Underneath, usually silicone that stays flat. Nothing else holds through a long evening.
La décision de se lancer
Lancer une entreprise de produits physiques depuis Lisbonne n'est pas une décision rationnelle mesurée aux alternatives. La logistique d'importation de marchandises physiques de Corée du Sud, la gestion des douanes sur les marchés de l'UE, les opérations Shopify avec une équipe de deux personnes, la compétition pour l'attention face à des conçurrents avec des budgets marketing multi-millions : rien de tout cela n'a de sens économique évident. Cela a le sens qui vient d'avoir une conviction spécifique sur un produit et aucun produit alternatif vers lequel pointer.
La conviction était celle-ci : le problème est réel, la solution existe, et le canal entre la capacité de fabrication en Corée et les femmes en Europe qui en ont besoin n'a pas été construit. Construire ce canal, c'est l'entreprise. Non pas construire un récit de marque autour ou élaborer une proposition lifestyle pour cela ou lever une Série A pour conçurrencer à grande échelle immédiatement. Construire le canal, mettre le produit au point, trouver les femmes qui ont la même relation frustrée avec cette catégorie de produit qui a tout déclenché.
Les premières clientes ont confirmé la conviction. « J'avais même des plaies avec les autres. Mais pas avec ceux-là. » C'est Marie. « La peau ne tirait pas donc ça ne faisait pas mal. Et il n'avait pas perdu de colle. » C'est Catarina. Deux clientes, deux avis, le langage spécifique de personnes qui avaient géré un problème pendant longtemps et avaient trouvé un produit qui le résolvait plutôt que de le gérer. Voilà à quoi ressemblait la validation du produit. Cela ne ressemblait pas à un moment viral. Cela ressemblait à un soulagement.
Ce que la marque construit
Le projet à moyen terme est la distribution : amener le produit aux femmes en Europe, dans les pays nordiques, en Europe du Sud et au Royaume-Uni, qui ont la même relation avec cette catégorie de produit que celle qui a conduit à la fondation, avec cette première soirée en robe dos nu.

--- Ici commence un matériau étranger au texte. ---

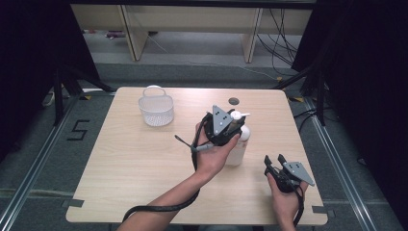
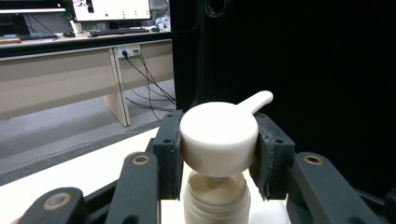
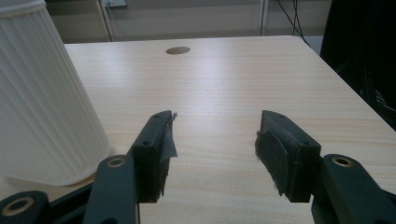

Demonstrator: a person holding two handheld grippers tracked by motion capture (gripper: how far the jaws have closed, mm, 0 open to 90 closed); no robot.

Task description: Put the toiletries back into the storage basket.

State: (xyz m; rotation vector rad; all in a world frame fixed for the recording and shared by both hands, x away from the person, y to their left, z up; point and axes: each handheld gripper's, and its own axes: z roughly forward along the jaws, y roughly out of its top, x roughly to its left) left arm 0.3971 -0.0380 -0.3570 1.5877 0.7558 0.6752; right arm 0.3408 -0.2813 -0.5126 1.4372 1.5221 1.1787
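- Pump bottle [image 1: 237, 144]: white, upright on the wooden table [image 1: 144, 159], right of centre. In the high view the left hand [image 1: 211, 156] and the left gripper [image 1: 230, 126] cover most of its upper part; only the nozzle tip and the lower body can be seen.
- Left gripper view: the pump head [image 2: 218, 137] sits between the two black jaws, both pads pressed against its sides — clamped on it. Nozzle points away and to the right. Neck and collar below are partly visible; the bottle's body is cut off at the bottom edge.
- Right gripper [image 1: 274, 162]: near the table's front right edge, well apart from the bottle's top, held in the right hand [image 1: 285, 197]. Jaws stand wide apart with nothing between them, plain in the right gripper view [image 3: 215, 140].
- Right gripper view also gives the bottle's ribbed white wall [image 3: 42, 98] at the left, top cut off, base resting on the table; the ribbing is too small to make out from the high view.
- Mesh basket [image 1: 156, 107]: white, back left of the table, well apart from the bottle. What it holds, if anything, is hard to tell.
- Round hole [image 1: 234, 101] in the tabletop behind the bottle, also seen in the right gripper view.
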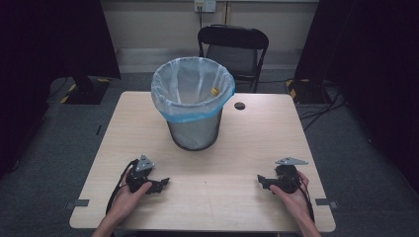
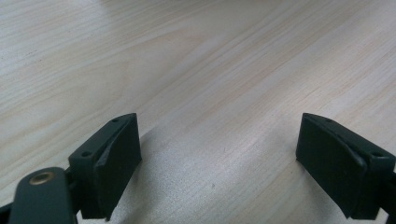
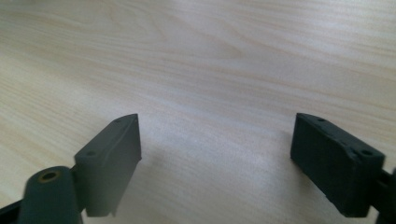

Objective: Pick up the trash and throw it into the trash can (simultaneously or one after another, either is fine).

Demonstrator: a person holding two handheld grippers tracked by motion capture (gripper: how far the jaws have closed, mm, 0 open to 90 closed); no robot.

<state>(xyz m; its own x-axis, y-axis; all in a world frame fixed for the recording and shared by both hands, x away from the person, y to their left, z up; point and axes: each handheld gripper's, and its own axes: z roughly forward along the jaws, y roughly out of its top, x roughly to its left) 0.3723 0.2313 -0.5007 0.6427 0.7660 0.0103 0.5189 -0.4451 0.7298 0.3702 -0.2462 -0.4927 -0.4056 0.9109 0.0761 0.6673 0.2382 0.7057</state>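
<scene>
My left gripper (image 1: pixel 160 183) rests low over the front left of the wooden table (image 1: pixel 257 143), held by a hand, jaws pointing toward the middle. In the left gripper view its two black jaws stand wide apart (image 2: pixel 219 140) with only bare wood between them. My right gripper (image 1: pixel 262 180) sits at the front right in the other hand, jaws pointing inward too. Its jaws in the right gripper view (image 3: pixel 217 140) are spread wide, nothing between them, close above the tabletop.
A wire-mesh waste bin (image 1: pixel 193 103) lined with a clear and blue bag stands at the table's centre back; a small yellow item (image 1: pixel 215 92) lies inside. A cable hole (image 1: pixel 239 105) is right of the bin. A black chair (image 1: pixel 233 47) stands behind the table.
</scene>
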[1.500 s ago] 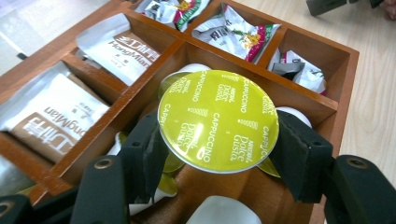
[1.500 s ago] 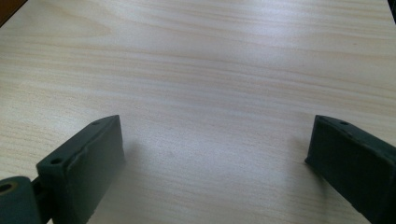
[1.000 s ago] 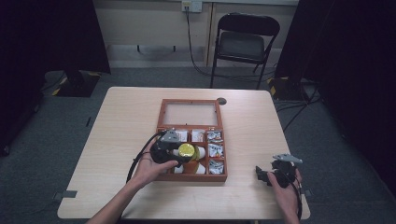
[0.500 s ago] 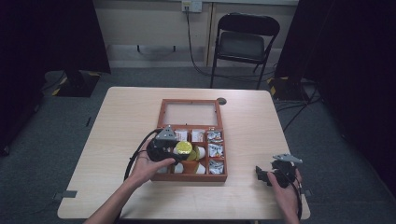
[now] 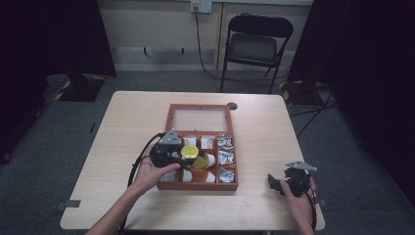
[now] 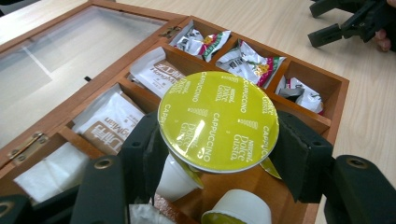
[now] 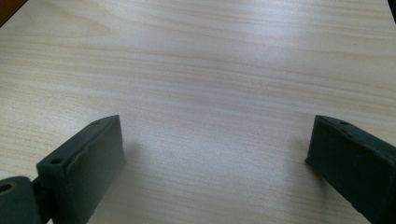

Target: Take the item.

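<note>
A coffee capsule with a yellow-green foil lid (image 6: 219,116) hangs just above the open wooden box (image 5: 169,117), and my left gripper (image 6: 217,135) is shut on its rim from both sides. In the high view the capsule (image 5: 190,152) sits over the box's middle compartments, with the left gripper (image 5: 188,155) reaching in from the left. Below it lie more capsules (image 6: 238,212), white-bodied. My right gripper (image 5: 276,183) rests near the table's front right corner. Its jaws stand wide open over bare wood (image 7: 215,154), with nothing between them.
Compartments of the box (image 6: 343,88) hold sachets (image 6: 109,123) and foil packets (image 6: 247,60). Its glass lid (image 5: 199,118) lies flat behind it. A small dark disc (image 5: 232,105) sits beyond the box. A folding chair (image 5: 254,44) stands behind the table.
My left gripper has shifted a little to the left with the capsule still in it. The right gripper has stayed where it was.
</note>
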Demonstrator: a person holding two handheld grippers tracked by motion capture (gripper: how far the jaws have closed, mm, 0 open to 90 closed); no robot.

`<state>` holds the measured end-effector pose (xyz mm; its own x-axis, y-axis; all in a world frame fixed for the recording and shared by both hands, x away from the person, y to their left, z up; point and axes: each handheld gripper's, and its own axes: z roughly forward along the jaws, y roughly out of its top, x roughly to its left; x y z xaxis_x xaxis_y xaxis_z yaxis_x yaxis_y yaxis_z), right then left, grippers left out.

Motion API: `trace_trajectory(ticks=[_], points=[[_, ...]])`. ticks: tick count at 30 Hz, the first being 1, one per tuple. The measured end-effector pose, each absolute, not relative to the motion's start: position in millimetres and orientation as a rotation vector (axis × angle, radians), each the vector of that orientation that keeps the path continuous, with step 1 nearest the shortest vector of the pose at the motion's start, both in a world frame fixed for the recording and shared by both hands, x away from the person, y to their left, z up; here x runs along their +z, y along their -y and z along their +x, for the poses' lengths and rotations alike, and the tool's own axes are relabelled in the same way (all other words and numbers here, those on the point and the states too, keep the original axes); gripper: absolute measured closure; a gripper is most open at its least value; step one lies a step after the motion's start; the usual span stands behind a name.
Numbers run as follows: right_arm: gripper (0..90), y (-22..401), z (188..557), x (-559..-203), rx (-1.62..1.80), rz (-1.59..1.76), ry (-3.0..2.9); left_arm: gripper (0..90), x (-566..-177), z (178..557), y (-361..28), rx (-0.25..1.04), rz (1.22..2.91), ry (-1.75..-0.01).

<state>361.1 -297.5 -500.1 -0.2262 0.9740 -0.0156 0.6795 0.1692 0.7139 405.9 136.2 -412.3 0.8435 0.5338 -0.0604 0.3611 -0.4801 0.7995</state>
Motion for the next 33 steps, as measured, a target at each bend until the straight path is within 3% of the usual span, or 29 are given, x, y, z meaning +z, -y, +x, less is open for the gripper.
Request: trace_trajectory(ticks=[33], points=[[3.0, 298, 361, -500, 0.815, 1.558, -1.974, 39.0, -388, 409, -184, 0.318, 2.013, -0.741]])
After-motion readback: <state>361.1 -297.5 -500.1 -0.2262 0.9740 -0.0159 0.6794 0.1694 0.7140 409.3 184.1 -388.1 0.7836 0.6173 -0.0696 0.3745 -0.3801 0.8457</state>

Les femmes qui ont une robe avec les étiquettes encore dessus parce qu'elles ne peuvent pas résoudre la question de la lingerie. Les femmes qui achètent depuis des années des produits inférieurs qui tiennent un port et laissent des résidus et ne peuvent pas être renvoyés parce qu'ils ont été essayés.

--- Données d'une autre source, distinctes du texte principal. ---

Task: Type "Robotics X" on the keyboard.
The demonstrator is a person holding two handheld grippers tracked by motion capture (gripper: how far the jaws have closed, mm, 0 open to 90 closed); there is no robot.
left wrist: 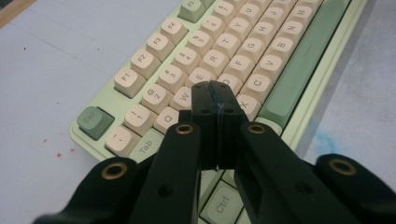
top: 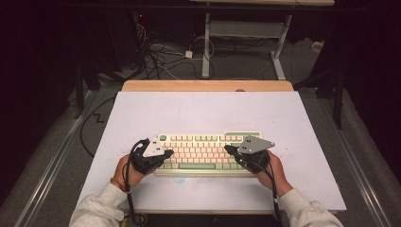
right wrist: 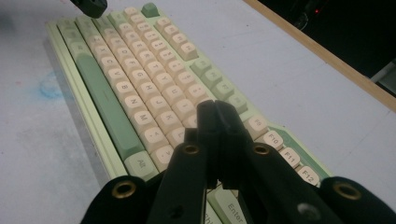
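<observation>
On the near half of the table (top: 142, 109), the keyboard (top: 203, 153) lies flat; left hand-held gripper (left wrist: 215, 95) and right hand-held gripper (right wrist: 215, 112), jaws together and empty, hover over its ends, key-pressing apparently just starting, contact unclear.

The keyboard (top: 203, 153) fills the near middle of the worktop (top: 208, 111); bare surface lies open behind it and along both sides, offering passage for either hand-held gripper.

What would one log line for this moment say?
left gripper: jaws shut, over keyboard left keys | right gripper: jaws shut, over right keys | nothing held | keyboard flat on table
</observation>
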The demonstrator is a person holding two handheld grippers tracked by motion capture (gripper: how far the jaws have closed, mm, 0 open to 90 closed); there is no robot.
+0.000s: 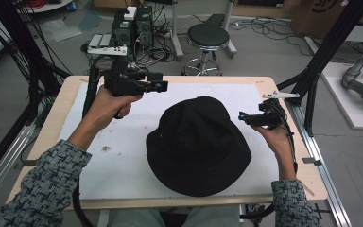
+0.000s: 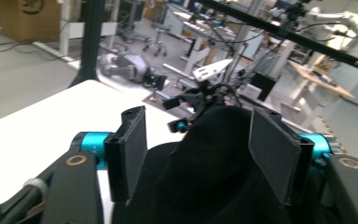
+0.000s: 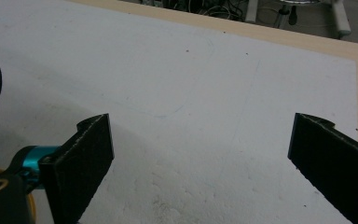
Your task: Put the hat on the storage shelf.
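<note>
Hat (image 1: 198, 144) sits crown-up mid-tabletop, between the two grippers. It lies just ahead of and below the left gripper (image 1: 159, 86), whose pads (image 2: 129, 151) stand partly apart with nothing pinched. The right gripper (image 1: 242, 116) hovers beside the right brim, jaws wide and empty over the white mat (image 3: 191, 84).

Likely step: grab the brim. Felt is floppy, so come in low and level at the brim edge, one pad under and one over, close fully before lifting. Take both sides evenly or the hat folds. Avoid the crown, since it dents.
</note>
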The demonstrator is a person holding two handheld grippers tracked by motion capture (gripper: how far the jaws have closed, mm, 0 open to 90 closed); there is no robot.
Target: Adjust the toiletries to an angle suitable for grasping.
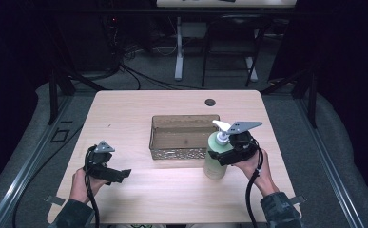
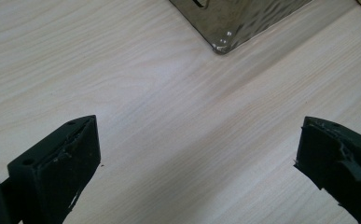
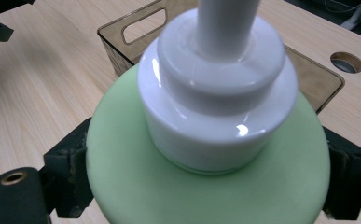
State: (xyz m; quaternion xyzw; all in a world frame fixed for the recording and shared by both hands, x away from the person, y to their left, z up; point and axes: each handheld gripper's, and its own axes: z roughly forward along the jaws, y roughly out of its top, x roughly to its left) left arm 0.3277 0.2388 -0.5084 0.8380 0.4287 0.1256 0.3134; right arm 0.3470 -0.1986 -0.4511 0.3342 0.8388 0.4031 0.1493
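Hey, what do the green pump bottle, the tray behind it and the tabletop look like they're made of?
Pump bottle: probably plastic, with a matte pale green body and a glossy white collar that catches a sharp highlight. Tray: it looks like smoky translucent plastic with a dimpled, shiny outer wall, though tinted glass can't be ruled out. Table: light wood or wood-look laminate with straight grain lines and a smooth satin surface.

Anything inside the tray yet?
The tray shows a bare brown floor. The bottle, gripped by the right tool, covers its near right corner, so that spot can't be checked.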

Le projet à long terme est plus simple : être la marque qui a résolu le problème. Pas la marque la plus à la mode de la catégorie, pas la plus visible, pas celle avec le plus de collaborations. Celle qui a fabriqué le produit qui fonctionne. Les cache-tétons bons pour quinze utilisations ou plus. L'adhésif qui tient et se retire proprement. Le bord qui fait moins d'un demi-millimètre. Le produit que l'on commande et auquel on arrête de penser parce qu'il fait le travail à chaque fois.
L'histoire complète du partenariat de fabrication qui rend le produit possible se trouve dans l'histoire de la Corée. C'est une histoire de fabrication de précision et du long investissement dans la production de silicone pharmaceutique qui a rendu possible la solution correcte au problème. Sans cette base de fabrication, le produit n'existe pas au niveau de qualité que le problème requiert. Avec elle, il existe. C'est la chaîne d'approvisionnement comme histoire fondatrice, racontée simplement, sans le langage de l'artisanat ou de l'artisan ou du patrimoine. Le produit est bon parce que l'usine est bonne. L'usine est bonne parce que la Corée a construit l'infrastructure pour le permettre. C'est toute l'histoire.
La robe de soie bleu marine est accrochée dans un armoire à Lisbonne. Elle est portée maintenant. Pas une fois. Régulièrement.